* _GIVEN INFORMATION_:
== == ==
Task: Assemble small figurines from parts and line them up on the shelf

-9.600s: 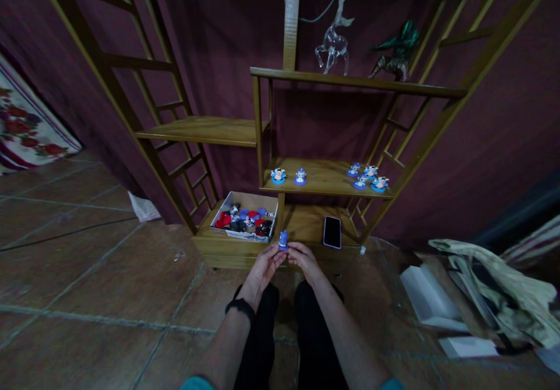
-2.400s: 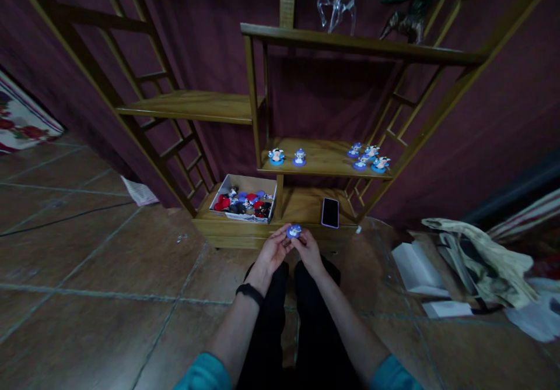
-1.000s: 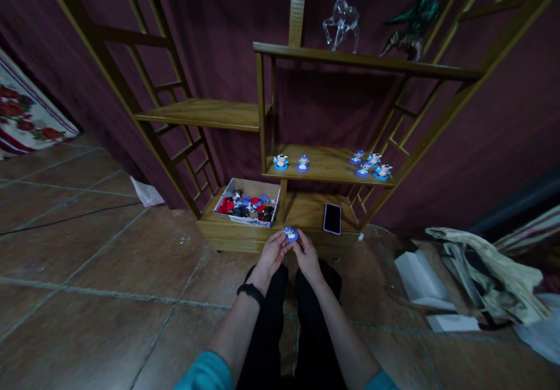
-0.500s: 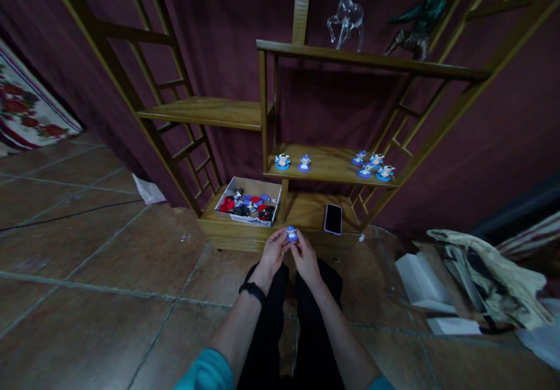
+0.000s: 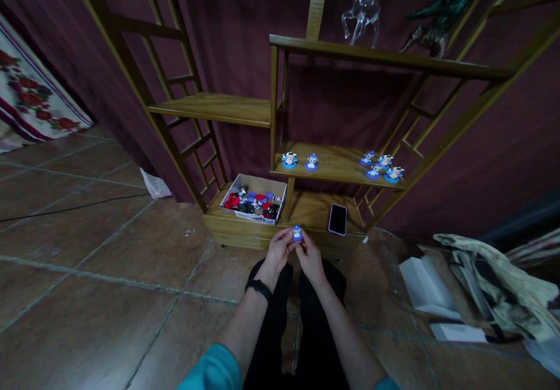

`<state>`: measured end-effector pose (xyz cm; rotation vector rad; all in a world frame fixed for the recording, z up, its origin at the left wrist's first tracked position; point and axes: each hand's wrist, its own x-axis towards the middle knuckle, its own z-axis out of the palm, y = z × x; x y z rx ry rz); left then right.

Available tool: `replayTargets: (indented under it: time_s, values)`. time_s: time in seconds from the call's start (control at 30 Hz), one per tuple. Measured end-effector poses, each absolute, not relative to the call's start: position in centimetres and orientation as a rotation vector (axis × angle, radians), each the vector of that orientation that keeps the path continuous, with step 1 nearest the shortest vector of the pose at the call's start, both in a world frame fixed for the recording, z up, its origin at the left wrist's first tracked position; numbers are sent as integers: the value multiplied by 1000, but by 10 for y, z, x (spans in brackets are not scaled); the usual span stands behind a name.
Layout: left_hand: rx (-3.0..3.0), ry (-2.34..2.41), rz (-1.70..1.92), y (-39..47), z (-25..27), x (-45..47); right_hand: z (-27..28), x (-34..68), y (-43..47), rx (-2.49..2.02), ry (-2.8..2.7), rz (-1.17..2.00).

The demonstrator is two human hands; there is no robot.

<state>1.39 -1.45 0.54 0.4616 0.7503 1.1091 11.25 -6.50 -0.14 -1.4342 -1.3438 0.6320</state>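
A small purple-and-white figurine (image 5: pixel 297 233) is held upright between both hands, just in front of the low shelf. My left hand (image 5: pixel 279 249) pinches it from the left, a dark band on that wrist. From the right, the fingers of my right hand (image 5: pixel 310 256) close on its base. Beyond the hands, a white box (image 5: pixel 280 208) holds several red, black and purple figures. On the shelf above stand a blue-based figurine (image 5: pixel 289 160) and a purple figurine (image 5: pixel 311 162) at the left, with several similar figurines (image 5: pixel 373 171) grouped at the right end.
A phone (image 5: pixel 338 219) lies on the lower shelf (image 5: pixel 306 212). Higher up stand a clear deer statue (image 5: pixel 364 11) and a dark green statue (image 5: pixel 433 20). On the floor at right are a white box (image 5: pixel 426 285) and crumpled cloth (image 5: pixel 503 279). A cable (image 5: pixel 74 208) runs along the left floor.
The view has shifted slightly, so the shelf's left part and the figurines appear a little farther right. Both hands still hold the purple figurine in much the same place.
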Motion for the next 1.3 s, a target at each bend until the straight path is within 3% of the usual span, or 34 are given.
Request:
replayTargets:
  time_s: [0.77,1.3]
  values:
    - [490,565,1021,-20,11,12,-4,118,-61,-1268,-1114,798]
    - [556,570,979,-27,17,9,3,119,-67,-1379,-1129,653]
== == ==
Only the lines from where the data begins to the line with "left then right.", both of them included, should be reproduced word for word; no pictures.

* _RESULT_:
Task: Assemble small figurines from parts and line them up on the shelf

-9.600s: 
-2.400s: 
-1.000s: 
-0.500s: 
+0.000s: 

`<state>`: measured end-effector pose (xyz cm; rotation vector rad; all in a world frame fixed for the recording, z up, its origin at the left wrist's first tracked position; point and axes: each hand's wrist, its own x-axis towards the middle knuckle, its own z-axis out of the palm, y = z × x; x y z rx ry rz); left then right.

The exercise has nothing more to it.